AMD stock jumped on the rumor, but fell apart after Intel said it was untrue. Additionally, Ms. Su gave no indication of the deal in her corporate presentation to Wall Street analysts.
Ordinarily, such denials would arouse heartache. Apparently, AMD stock is no ordinary investment. Rather than avoiding the chipmaker, a considerable number of analysts are urging investors to double down.
Should you do the same?
Worrying Headwinds for AMD Stock
Wall Street’s analyst community is absolutely no help, with the majority (52%) of those covering the stock ranking it a “Hold.” To be fair, though, only a small handful are bearish, with most of the remainder bullish. But that’s a big undecided camp.
This stalemate of perspectives is our first clue that strongly directional guidance should be avoided. If market pros can’t form some sort of solid consensus, it’s difficult to have confidence — in either direction.
AMD’s financial situation isn’t glowing, either, with the company still trying to figure out a way to churn out profits. Su is putting together a fantastic turnaround story that has Advanced Micro on the right path, but the semiconductor industry is insanely competitive, and scraping together higher margins is difficult.
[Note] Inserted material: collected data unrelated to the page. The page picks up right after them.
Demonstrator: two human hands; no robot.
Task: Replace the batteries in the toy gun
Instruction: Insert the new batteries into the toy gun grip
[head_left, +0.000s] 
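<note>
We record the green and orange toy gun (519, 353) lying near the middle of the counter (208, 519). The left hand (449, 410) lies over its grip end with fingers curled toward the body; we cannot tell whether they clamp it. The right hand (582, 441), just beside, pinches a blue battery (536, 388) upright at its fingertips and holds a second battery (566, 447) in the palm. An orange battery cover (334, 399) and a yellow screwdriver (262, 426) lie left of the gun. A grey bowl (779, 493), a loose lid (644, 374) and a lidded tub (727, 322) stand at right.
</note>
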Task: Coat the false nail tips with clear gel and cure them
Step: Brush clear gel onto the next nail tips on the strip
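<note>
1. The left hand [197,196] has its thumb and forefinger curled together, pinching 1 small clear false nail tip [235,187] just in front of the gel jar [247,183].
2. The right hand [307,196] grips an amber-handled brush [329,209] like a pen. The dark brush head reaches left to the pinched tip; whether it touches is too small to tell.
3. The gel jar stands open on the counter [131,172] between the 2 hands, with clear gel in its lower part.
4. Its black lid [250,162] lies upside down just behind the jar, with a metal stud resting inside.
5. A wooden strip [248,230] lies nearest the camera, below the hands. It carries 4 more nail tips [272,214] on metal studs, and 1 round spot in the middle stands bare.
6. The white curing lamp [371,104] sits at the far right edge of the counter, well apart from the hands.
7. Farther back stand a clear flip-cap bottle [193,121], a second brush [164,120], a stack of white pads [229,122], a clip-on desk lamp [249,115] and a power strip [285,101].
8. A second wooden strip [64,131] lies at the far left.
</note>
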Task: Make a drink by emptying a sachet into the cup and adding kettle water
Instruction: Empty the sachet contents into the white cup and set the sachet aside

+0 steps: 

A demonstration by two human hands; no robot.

But my biggest worry is the worst-case scenario of a prolonged industry downturn. AMD simply doesn’t have the resources of some of its better-heeled competitors. Artificial intelligence and autonomous driving, among other emerging technologies, should help stave this off, and then there’s AMD’s core strength — gaming — which is holding strong. But there’s no questioning the difficulty of the PC market’s deflationary environment.
Technical Trouble Ahead, Too?
Of course, even if I am right and the fundamentals don’t make the case for a turnaround in shares right now, AMD stock is always good for a technical bump here and there.
Except the charts aren’t really setting up well at the moment, either.
AMD is currently stuck underneath a declining 50-day MA that it lost as support back in April, and a declining 20-day MA is also beating the stock back. A slightly rising 200-day moving average at least provides downside support — at some point, if AMD coils up enough, we could see a technical catalyst, but we’re a ways away from that.
Additionally, between December 2016 and now, AMD has formed a bearish-looking head-and-shoulders pattern, which gives me more pause.
Bottom Line on AMD Stock
Something important to point out about all the bearish arguments above: None of them are particularly strong. They’re legitimate, but there’s nothing about Advanced Micro that screams “sell” or “short” right now.
It’s just that nothing screams “buy” either.
For now, common sense is our best friend. AMD stock had a groundbreaking 2016, and asking for lightning to strike twice is a low-percentage bet. The outlook for semiconductors has improved from prior years, but that doesn’t mean the industry is welcoming right now, and that doesn’t mean Advanced Micro wouldn’t look better from lower prices.
For now, simply avoid AMD and wait for either a more compelling valuation case, continued improvement in the fundamentals or a shift in the technical landscape. Right now, this is a no-man’s land.
As of this writing, Josh Enomoto did not hold a position in any of the aforementioned securities.